Problem details —
What follows is a set of records; give them all back exactly.
Dataset extract Block Start
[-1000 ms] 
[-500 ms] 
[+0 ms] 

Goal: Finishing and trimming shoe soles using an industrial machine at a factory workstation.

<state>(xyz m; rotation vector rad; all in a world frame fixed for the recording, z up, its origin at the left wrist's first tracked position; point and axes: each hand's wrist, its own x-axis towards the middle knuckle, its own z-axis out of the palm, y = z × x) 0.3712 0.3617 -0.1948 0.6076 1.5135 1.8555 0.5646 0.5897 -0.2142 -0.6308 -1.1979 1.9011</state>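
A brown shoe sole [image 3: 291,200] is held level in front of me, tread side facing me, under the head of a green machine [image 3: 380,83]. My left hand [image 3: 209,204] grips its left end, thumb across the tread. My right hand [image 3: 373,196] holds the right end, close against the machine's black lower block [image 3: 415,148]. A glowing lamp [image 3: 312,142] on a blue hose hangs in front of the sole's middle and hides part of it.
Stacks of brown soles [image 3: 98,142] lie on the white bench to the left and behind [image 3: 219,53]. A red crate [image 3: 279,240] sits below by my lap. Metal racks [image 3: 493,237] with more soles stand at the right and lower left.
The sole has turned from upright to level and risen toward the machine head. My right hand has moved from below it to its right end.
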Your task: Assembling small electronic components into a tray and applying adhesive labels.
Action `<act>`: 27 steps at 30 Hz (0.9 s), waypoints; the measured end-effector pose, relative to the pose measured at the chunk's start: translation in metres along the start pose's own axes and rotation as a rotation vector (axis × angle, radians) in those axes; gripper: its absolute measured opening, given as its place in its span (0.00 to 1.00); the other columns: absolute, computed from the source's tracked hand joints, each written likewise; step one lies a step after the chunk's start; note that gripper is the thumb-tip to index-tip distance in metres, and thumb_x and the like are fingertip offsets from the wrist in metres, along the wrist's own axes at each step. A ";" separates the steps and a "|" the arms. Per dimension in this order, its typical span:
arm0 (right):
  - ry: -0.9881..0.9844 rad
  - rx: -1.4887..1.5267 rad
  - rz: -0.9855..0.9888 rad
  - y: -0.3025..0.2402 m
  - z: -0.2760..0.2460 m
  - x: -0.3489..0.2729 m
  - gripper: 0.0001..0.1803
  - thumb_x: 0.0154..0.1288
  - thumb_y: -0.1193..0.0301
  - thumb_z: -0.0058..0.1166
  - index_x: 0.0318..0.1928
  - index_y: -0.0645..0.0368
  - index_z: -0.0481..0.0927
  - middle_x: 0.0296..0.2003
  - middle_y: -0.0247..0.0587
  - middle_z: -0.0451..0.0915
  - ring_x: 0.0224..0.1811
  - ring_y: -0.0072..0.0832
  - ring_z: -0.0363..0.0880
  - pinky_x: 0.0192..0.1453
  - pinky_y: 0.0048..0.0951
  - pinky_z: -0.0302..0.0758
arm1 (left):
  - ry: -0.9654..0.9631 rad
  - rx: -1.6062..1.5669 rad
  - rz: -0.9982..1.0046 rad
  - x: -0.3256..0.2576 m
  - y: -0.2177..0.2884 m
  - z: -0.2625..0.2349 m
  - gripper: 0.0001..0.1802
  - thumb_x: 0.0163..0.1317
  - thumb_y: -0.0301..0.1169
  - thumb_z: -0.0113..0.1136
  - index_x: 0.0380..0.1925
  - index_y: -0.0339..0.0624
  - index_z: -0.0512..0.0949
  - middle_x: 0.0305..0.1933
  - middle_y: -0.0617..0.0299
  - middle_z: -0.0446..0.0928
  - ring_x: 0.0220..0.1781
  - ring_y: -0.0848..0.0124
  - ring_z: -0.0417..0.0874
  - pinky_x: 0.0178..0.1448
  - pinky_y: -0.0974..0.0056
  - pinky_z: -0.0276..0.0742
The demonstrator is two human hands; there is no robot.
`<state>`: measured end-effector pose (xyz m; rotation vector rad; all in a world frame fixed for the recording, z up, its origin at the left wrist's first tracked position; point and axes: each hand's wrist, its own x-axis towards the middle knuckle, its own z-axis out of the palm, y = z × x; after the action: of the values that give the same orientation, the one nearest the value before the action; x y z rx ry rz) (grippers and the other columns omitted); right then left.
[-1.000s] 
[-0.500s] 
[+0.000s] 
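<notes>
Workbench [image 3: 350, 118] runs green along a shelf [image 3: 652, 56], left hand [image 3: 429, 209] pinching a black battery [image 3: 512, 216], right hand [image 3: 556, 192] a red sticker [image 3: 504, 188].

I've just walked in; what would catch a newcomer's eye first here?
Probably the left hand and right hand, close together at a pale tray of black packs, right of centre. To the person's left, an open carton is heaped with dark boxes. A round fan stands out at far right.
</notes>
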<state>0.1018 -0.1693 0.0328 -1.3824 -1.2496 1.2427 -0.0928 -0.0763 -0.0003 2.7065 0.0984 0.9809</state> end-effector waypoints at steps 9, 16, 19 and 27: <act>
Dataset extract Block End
Finished task —
[-1000 ms] 
[-500 ms] 
[+0 ms] 

Goal: Finishing and trimming shoe soles using an industrial machine at a factory workstation.

<state>(xyz m; rotation vector rad; all in a world frame fixed for the recording, z up, its origin at the left wrist's first tracked position; point and axes: each hand's wrist, its own x-axis towards the middle knuckle, its own z-axis out of the palm, y = z × x) 0.3712 0.3617 -0.1948 0.6076 1.5135 1.8555 0.5646 0.5897 -0.2142 -0.6308 -1.1979 1.9011</state>
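A brown shoe sole [image 3: 291,200] is held level in front of me, tread side facing me, under the head of a green machine [image 3: 380,83]. My left hand [image 3: 209,204] grips its left end, thumb across the tread. My right hand [image 3: 373,196] holds the right end, close against the machine's black lower block [image 3: 415,148]. A glowing lamp [image 3: 312,142] on a blue hose hangs in front of the sole's middle and hides part of it.
Stacks of brown soles [image 3: 98,142] lie on the white bench to the left and behind [image 3: 219,53]. A red crate [image 3: 279,240] sits below by my lap. Metal racks [image 3: 493,237] with more soles stand at the right and lower left.
The sole has turned from upright to level and risen toward the machine head. My right hand has moved from below it to its right end.
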Your task: Assembling small electronic components into a tray and applying adhesive labels.
Action `<act>`: 27 steps at 30 Hz (0.9 s), waypoints; the measured end-effector pose, relative to the pose measured at the chunk's start: translation in metres along the start pose's own axes and rotation as a rotation vector (axis × angle, radians) in those axes; gripper: its absolute measured opening, given as its place in its span (0.00 to 1.00); the other columns: absolute, computed from the source's tracked hand joints, each written likewise; step one lies a step after the chunk's start; note that gripper is the thumb-tip to index-tip distance in metres, and thumb_x and the like are fingertip offsets from the wrist in metres, along the wrist's own axes at each step. A ";" separates the steps and a "|" the arms. Per dimension in this order, its typical span:
arm0 (right):
  - ry: -0.9881..0.9844 rad
  - rx: -1.4887..1.5267 rad
  - rz: -0.9855..0.9888 rad
  - y: -0.3025..0.2402 m
  - z: -0.2760..0.2460 m
  - x: -0.3489..0.2729 m
  - gripper: 0.0001..0.1803
  - thumb_x: 0.0154..0.1288
  - thumb_y: -0.1193..0.0301
  - thumb_z: -0.0058..0.1166
  - index_x: 0.0318..0.1928
  - index_y: -0.0645..0.0368
  - index_z: -0.0481..0.0927
  - middle_x: 0.0296..0.2003
  - middle_y: -0.0247..0.0587
  - middle_z: -0.0451..0.0915
  - ring_x: 0.0224..0.1811
  - ring_y: -0.0072..0.0832
  - ring_z: -0.0363..0.0880
  - pinky_x: 0.0192..0.1453
  - pinky_y: 0.0048..0.0951
  - pinky_z: -0.0302..0.0758
arm1 (left):
  - ry: -0.9654..0.9631 rad
  - rx: -1.6062..1.5669 rad
  - rz: -0.9982..1.0046 rad
  - x: -0.3256..0.2576 m
  - y: -0.2177..0.2884 m
  - z: -0.2625..0.2349 m
  - gripper: 0.0001..0.1802
  - thumb_x: 0.0163..0.1317
  - thumb_y: -0.0301..0.1169
  - thumb_z: -0.0113..0.1136
  - index_x: 0.0380..0.1925
  - index_y: -0.0339..0.0624
  - index_z: -0.0512..0.0949
  - middle_x: 0.0305..0.1933
  - middle_y: -0.0617..0.0299
  - middle_z: -0.0446..0.0928
  - ring_x: 0.0220..0.1781
  - ring_y: -0.0848..0.0124
  - ring_z: -0.0417..0.0874
  - pinky_x: 0.0178..0.1448
  - pinky_y: -0.0974..0.0056
  - pinky_z: -0.0276..0.0742
The demonstrator is two human hands; there is no robot.
`<state>`: measured end-effector pose (xyz m; rotation vector rad; all in a world frame fixed for the recording, z up, its origin at the left wrist's first tracked position; point and axes: each hand's wrist, its own x-axis towards the middle knuckle, its own z-axis out of the palm, y = z × x; after the action: of the values that give the same orientation, the one nearest the value before the action; x y z rx ry rz) (grippers and the other columns omitted); right then left.
[-1.000s] 
[-0.500s] 
[+0.000s] 
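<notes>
Workbench [image 3: 350, 118] runs green along a shelf [image 3: 652, 56], left hand [image 3: 429, 209] pinching a black battery [image 3: 512, 216], right hand [image 3: 556, 192] a red sticker [image 3: 504, 188].

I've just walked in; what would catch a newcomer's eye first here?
Probably the left hand and right hand, close together at a pale tray of black packs, right of centre. To the person's left, an open carton is heaped with dark boxes. A round fan stands out at far right.
</notes>
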<state>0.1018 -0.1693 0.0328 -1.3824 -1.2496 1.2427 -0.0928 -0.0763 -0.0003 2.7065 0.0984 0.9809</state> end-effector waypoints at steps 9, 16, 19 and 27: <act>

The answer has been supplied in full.